Here’s the schedule for the remaining winter-spring Global Lens screenings:

  • Feb. 29: Dooman River depicts intensifying tensions between illegal North Korean immigrants and rural villagers on the Chinese side of the frozen river-border through the eyes of 12-year-old Chang-ho. While Chang-ho and his community are initially sympathetic toward refugees, mounting suspicion leaves Chang-ho torn between compassion and conflict. Directed by Chinese director Zhang Lu, the intricately detailed film has won multiple awards including the Jury Prize, Paris Cinema International Film Festival. (China, 2009, 89 min.)
  • March 5: Soul of Sand is a suspenseful and eccentric thriller, directed and written by New Delhi native Sidharth Srinivasan, that explores the dark intersection between Indian modernity and tradition. A powerless watchman who guards an abandoned mine reluctantly helps his landlord’s daughter and her lower-caste lover escape when she is offered to her father’s business partner as his wife. When a masked killer is dispatched to hunt the pair down, all are immersed in a visually striking world of danger, honor and hierarchy. (India, 2010, 98 min.)
  • March 7: Opera Jawa blends images of contemporary Indonesia with traditional Javanese dance, music and myth to tell the tale of Seyto and Siti — a husband and wife content until the local butcher seduces Siti. This sets the stage for an epic battle in lush forests and pristine beaches, based on “The Abduction of Sita” from the Hindu epic “The Ramayana.” Directed by Indonesian Garin Nugroho. (Indonesia, 2006, 120 min.)
  • March 12: Belvedere, set in a refugee camp after 15 years of ethnic cleansing in Bosnia and Herzegovina, paints a rich and uncommon portrait of the aftermath of war. Ruveyda is a widow who takes solace in routine: caring for her extended family and searching for the remains of her husband and son. But she is tested when her nephew is selected to participate in a reality show in a former enemy enclave. Directed by Ahmed Imamovic, the film explores themes of patience, faith, love and forgiveness. (Bosnia-Herzegovina, 2010, 90 min.)
  • March 14: The Light Thief is a contemporary tale of good and evil set in a wind-swept valley in Kyrgyzstan. Director Aktan Arym Kubat plays Mr. Light, a humble, trusting and compassionate village electrician who strikes a suspicious deal with a wealthy developer. With the dream of supplying wind-generated electricity to the valley and employment to his destitute neighbors, Mr. Light embodies goodwill and decency in a corrupt and changing world. (Kyrgyzstan, 2010, 80 min.)
  • March 19: Street Days uses humor and gritty realism to explore desperation, decline and moral dilemmas in modern Georgia. Checkie, a middle-aged and unemployed heroin addict, is blackmailed by corrupt policemen into introducing the son of their wealthy enemy to drugs. Making increasingly bad decisions, Checkie reunites with his wife to face his deteriorating options before a penultimate choice. Directed by Levan Koghuashvili. (Georgia, 2010, 86 min.)

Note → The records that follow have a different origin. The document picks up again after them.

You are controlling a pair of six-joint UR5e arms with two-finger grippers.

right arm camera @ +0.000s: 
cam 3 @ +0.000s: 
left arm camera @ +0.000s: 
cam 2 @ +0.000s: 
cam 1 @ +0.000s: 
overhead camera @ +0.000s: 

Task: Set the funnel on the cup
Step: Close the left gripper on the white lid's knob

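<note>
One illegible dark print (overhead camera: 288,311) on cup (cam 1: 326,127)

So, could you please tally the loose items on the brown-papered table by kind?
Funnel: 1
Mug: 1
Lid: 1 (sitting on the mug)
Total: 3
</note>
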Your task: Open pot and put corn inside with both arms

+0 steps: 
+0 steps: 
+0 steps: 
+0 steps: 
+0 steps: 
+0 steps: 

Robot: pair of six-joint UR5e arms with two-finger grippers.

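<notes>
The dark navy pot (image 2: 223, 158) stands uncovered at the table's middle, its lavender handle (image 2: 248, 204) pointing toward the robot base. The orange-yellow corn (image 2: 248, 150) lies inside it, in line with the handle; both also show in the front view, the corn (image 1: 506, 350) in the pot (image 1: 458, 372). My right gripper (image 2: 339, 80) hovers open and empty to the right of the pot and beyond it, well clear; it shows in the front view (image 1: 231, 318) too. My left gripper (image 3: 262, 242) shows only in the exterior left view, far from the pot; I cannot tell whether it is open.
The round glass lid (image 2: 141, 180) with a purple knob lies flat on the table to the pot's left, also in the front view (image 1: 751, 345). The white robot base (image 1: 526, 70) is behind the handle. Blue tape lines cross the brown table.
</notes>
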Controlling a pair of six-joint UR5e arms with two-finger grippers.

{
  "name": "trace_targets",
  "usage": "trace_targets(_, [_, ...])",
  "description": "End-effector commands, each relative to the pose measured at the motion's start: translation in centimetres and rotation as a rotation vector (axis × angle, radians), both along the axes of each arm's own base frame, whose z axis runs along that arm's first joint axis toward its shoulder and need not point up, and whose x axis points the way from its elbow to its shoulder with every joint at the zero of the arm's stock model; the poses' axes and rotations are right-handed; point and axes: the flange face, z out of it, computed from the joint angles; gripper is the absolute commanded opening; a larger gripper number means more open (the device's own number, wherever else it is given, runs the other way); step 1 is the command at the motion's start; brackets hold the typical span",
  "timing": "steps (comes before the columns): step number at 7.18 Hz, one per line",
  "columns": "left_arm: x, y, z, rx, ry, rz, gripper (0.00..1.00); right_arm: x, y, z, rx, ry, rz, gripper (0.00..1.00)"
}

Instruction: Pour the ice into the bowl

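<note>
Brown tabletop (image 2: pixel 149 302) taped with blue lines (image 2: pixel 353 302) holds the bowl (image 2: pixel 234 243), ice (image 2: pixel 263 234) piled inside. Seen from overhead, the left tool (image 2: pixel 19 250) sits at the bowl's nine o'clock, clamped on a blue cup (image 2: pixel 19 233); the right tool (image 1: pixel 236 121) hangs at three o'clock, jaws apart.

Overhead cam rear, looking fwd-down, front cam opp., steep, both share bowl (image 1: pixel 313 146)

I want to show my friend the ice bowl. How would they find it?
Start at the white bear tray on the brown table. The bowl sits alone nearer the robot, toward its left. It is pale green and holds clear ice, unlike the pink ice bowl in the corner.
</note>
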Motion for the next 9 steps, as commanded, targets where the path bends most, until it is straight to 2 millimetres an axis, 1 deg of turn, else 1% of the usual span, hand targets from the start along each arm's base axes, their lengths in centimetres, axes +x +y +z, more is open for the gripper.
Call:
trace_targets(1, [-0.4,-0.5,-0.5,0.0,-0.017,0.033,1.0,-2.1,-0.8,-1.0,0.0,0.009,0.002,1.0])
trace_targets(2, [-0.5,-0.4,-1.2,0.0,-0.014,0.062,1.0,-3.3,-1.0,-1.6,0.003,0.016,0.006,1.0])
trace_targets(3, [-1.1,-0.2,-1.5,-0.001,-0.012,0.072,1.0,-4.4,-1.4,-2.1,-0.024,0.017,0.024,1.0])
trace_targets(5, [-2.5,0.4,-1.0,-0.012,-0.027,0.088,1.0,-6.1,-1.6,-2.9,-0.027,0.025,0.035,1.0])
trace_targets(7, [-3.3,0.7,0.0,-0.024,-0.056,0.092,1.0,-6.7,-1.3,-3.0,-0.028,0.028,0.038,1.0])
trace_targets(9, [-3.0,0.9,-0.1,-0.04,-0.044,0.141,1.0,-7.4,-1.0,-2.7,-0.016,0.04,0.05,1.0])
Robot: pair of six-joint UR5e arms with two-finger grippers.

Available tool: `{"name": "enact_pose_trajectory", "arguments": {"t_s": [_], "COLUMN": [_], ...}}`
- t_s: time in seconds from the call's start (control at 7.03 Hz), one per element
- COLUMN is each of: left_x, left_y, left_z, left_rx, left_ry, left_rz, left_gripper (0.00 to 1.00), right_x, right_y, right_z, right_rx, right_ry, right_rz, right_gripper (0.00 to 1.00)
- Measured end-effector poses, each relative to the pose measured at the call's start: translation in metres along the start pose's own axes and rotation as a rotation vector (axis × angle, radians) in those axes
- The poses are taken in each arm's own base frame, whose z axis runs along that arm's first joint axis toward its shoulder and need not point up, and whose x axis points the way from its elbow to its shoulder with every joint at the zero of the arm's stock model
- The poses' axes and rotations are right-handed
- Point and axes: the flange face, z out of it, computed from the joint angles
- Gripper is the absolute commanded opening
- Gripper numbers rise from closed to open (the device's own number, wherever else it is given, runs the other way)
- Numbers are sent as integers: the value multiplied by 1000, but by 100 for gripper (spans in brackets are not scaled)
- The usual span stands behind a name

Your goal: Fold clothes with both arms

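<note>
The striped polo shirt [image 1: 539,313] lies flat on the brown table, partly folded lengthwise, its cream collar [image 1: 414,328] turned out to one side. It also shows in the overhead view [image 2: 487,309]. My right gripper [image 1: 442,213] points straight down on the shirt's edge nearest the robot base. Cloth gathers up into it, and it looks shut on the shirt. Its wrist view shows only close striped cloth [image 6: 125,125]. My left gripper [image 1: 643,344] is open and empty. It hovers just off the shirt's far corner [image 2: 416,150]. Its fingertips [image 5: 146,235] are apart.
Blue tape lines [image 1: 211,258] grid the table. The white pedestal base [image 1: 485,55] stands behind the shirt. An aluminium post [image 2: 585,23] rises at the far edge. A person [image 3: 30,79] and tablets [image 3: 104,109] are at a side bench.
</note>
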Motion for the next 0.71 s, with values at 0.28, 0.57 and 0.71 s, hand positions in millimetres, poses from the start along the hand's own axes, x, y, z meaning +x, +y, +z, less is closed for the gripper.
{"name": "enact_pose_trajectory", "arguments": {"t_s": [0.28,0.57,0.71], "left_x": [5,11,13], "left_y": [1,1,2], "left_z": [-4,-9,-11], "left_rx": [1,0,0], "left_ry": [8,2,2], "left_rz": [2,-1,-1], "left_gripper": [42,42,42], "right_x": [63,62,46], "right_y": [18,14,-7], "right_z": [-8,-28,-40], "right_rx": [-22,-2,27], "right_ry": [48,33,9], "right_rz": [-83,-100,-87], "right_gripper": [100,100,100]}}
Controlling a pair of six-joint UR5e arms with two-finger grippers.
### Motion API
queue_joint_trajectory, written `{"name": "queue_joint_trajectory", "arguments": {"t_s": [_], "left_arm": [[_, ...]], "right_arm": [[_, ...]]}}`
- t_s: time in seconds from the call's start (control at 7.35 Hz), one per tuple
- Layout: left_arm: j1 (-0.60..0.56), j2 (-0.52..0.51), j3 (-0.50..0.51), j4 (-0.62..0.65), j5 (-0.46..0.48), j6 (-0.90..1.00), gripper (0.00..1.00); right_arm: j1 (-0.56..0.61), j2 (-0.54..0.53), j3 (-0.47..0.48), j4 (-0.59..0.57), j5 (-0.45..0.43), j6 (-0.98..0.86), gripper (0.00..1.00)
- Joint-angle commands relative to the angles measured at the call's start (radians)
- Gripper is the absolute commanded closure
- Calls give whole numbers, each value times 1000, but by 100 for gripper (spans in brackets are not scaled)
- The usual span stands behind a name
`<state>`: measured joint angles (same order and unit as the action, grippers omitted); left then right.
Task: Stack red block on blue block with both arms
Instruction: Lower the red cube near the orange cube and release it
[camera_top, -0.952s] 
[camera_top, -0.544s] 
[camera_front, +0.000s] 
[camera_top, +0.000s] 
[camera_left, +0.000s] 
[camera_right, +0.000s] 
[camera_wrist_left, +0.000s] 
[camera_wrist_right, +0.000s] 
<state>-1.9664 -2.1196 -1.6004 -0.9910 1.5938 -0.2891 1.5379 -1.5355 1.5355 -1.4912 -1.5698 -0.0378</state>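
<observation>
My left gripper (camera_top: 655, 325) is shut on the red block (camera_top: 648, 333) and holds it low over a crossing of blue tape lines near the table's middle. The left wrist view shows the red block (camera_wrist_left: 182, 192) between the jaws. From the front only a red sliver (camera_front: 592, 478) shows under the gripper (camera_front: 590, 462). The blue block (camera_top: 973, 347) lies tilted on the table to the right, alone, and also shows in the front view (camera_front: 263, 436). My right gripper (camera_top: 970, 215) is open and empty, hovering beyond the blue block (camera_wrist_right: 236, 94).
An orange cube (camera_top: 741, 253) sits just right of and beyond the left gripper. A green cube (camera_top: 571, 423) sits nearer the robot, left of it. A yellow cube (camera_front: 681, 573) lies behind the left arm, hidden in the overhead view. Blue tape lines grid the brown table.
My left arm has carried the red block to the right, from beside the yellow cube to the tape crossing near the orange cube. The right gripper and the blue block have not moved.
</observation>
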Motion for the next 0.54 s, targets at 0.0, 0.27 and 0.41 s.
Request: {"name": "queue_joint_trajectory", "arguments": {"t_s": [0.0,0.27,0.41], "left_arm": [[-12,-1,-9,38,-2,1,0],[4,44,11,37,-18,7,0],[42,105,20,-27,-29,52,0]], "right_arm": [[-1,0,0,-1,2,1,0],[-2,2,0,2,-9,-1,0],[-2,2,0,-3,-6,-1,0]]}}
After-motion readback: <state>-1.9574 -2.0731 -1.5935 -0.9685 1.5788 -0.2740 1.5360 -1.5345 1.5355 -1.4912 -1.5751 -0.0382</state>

  • March 21: The White Meadows a blend of fable and political critique set on the shores of a salt lake, follows Rahmat, a boatman who listens to people’s sorrows and collects their tears in vials to pour into the sea. But he remains powerless against a community that, in misguided attempts to appease the gods, inflicts multiple brutalities. Director Mohammad Rasoulof’s mesmerizing and surreal film won the AsiaAfrica Special Jury Prize and the Muhr AsiaAfrica Award for Best Director at the Dubai International Film Festival. (Iran, 2009, 93 min.)
  • March 26: The Invisible Eye explores surveillance, repression and insurrection during the 1980s military regime in Argentina. An assistant teacher at an elite Buenos Aires private school, the lonely and obedient María Teresa adopts the school’s totalitarian oversight policies. But she soon finds herself amidst a breakdown in structure and discipline at the school that mirrors the rebellion outside. Directed by Diego Lerman. (Argentina, 2010, 95 min.)
  • April 2: A Useful Life is a universally appealing tribute to the soul of cinema, set in Uruguay and filmed in black and white. When a local cinema closes due to dwindling support, loyal employee Jorge is forced to find a new passion and navigate his world beyond the screen. Director Federico Veiroj received an award for Best Director at the Valdivia International Film Festival. (Uruguay, 2010, 63 min.)